DEV Community

SEN LLC
SEN LLC

Posted on

Read composer.lock Directly: A 1000-Line CLI That Beats composer show --tree

Read composer.lock Directly: A 1000-Line CLI That Beats composer show --tree

You inherit a PHP project with 80 packages in composer.lock and no idea why any of them are there. composer show --tree helps, but its output is hard to paste, hard to filter, and hard to put in a PR. I wanted something I could pipe — tree for humans, DOT for SVGs, Mermaid for GitHub Markdown. Turns out composer.lock is a documented JSON file, and a small CLI that reads it directly is about 1000 lines of PHP stdlib.

📦 GitHub: https://github.com/sen-ltd/composer-graph

composer-graph output

The problem

Every PHP project past a certain age has a composer.lock with dozens of transitive dependencies that nobody on the current team explicitly added. You see psr/log and symfony/polyfill-mbstring and ralouphie/getallheaders and wonder: who actually requires these? Can I upgrade them? Can I drop them?
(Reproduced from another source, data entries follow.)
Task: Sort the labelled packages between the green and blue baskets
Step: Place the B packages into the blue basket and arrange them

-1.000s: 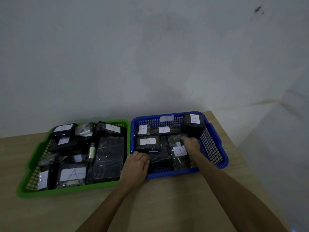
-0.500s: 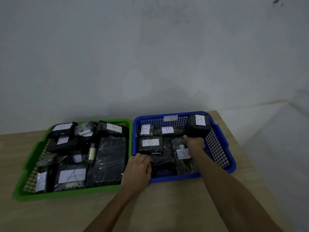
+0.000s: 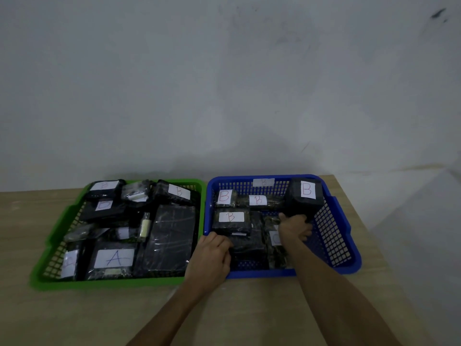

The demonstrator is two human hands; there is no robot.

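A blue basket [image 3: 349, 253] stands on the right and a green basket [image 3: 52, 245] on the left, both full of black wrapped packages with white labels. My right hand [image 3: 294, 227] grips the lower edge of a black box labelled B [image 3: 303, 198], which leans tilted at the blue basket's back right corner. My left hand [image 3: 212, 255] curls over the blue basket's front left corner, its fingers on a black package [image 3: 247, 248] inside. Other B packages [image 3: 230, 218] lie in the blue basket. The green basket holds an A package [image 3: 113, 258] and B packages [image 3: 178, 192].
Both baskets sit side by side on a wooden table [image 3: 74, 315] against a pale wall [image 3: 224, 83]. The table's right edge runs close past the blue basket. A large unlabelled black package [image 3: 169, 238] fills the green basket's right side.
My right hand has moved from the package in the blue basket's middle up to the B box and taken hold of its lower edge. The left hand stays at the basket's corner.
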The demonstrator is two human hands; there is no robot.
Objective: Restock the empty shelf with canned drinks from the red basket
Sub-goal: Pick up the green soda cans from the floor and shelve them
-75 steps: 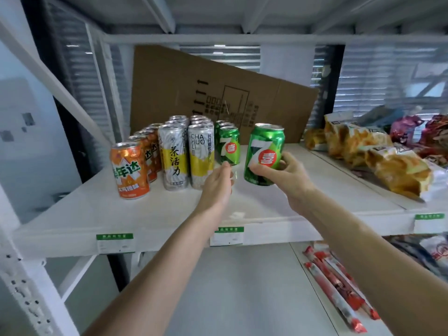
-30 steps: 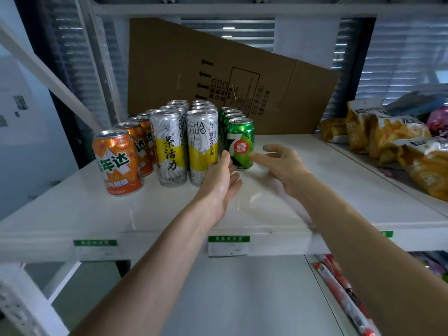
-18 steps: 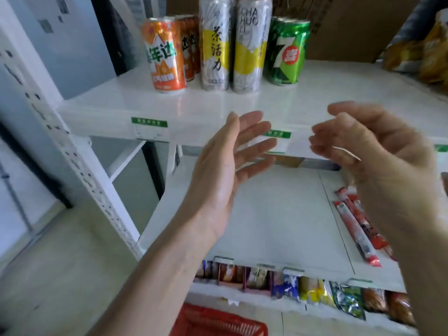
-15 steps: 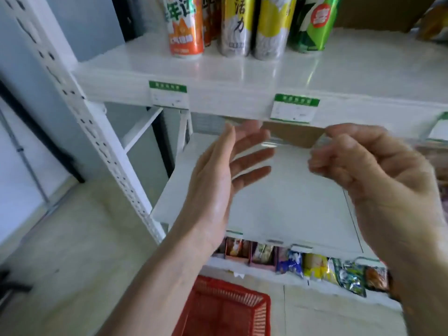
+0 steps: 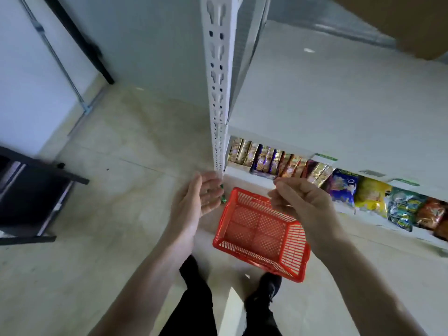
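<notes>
Red basket [image 5: 260,235]: on floor, below and between hands, seemingly no cans inside. Left hand [image 5: 194,202]: fingers relaxed, holding nothing. Right hand [image 5: 300,204]: loosely curled, nothing held.

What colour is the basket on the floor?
The basket is bright red plastic with a lattice of small holes, seen best in the head view.

Right hand [image 5: 299,204] covers red basket [image 5: 257,229] far corner; snack packets [image 5: 402,209] blurred, labels unreadable.
</notes>
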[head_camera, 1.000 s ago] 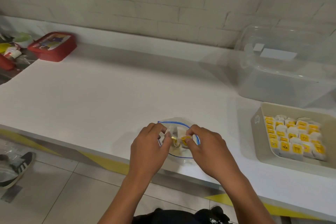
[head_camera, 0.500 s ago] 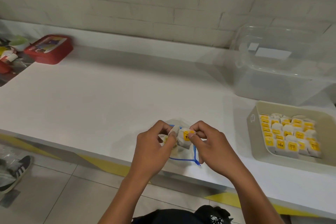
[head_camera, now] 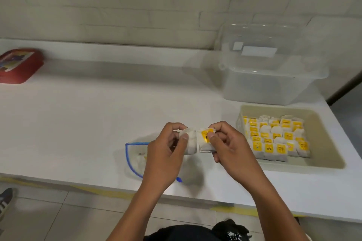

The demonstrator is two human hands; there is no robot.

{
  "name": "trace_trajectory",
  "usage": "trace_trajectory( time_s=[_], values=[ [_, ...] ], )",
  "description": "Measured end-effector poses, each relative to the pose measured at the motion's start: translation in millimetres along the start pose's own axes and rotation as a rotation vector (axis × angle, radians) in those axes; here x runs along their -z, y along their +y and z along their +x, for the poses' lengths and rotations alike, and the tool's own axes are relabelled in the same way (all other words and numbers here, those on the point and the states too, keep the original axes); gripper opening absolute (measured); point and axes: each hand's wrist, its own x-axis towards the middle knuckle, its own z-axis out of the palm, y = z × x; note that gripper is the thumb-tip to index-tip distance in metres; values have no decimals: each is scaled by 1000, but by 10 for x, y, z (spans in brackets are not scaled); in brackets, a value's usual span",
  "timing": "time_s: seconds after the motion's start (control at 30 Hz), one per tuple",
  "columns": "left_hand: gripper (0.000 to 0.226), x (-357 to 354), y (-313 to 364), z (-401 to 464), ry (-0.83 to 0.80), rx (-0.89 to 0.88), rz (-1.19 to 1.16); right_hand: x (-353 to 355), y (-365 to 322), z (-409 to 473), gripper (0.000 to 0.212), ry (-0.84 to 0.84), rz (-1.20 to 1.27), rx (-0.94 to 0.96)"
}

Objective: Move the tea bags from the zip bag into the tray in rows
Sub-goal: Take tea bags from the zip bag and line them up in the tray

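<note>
Paper tea bags (head_camera: 197, 141), one pinched in each hand (head_camera: 166, 152) (left) (head_camera: 229, 148) (right), should travel level to the tray (head_camera: 325, 143), filling the open strip beside its rows.

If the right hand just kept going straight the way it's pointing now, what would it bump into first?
The right hand, pinching a tea bag, points left, toward the left hand. Almost at once its bag would meet the tea bag held by that hand; they look nearly touching, though depth is unclear.

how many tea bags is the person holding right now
2. The left hand pinches a plain white tea bag; the right hand pinches a yellow-tagged tea bag beside it. More behind the fingers may be hidden.
</note>
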Motion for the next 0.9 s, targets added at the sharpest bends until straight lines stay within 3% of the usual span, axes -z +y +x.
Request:
trace_trajectory(
  time_s=[0.23,0.53,0.7,0.9],
  values=[
    [18,-910,241,148,-33,-117,83,712,266,-14,13,69,-109,33],
    [23,-2053,383,253,-163,-115,135,1870,603,-81,12,195,-289,28],
    [10,-2561,393,313,-306,-121,327,2405,769,-108,8,284,-371,-24],
    [5,-2946,291,410,-695,-71,522,2752,921,-141,11,321,-444,-54]
  ],
)
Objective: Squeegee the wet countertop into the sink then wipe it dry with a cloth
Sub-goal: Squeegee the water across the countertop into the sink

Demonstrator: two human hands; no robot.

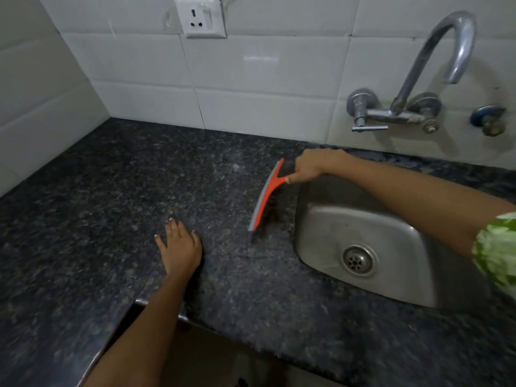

The built-in answer is composer show --tree:

laravel/framework v10.48.29
├── brick/math ^0.9.3|^0.10.2|^0.11
│   └── php ^7.4 || ^8.0
├── doctrine/inflector ^2.0
...
Enter fullscreen mode Exit fullscreen mode

This is fine for reading on a terminal. It's not fine for:

  • PR comments, because GitHub doesn't render ASCII trees; they come out as a wall of dashes.
  • Architecture docs, because you can't drop a pretty graph into a confluence page.
  • Selective audits, like "show me every package that depends on psr/log."
  • CI pipelines, because the output format is assumed interactive.

The other answer is installing a big IDE-integrated tool. But the whole point of lockfile analysis is that it's deterministic — nothing should need to boot a service container, install plugins, or even run composer install on the target machine.

composer.lock is a documented JSON format. The data we want is already there. So let's write the small thing.

Design

The design has four parts, all pure:

  1. LockfileParserstring → ParsedLockfile. Pure JSON decode, no Composer SDK dependency.
  2. Graph — wraps the parsed lockfile and exposes edgesFrom(), roots(), walk(), and dependents(). Handles replace, cycle detection, and platform requirements (php, ext-*, lib-*) as leaf nodes.
  3. FormattersTreeFormatter, DotFormatter, MermaidFormatter. Each takes the graph + a list of roots and emits a string. No shared state.
  4. Cli — argv → exit code. Calls parser → graph → formatter and writes to a callable stream (easy to test).

The whole thing runs on PHP 8.2 stdlib. The only dev dependency is PHPUnit. The bin script ships with a 30-line manual autoloader so it works on targets that don't have vendor/ at all.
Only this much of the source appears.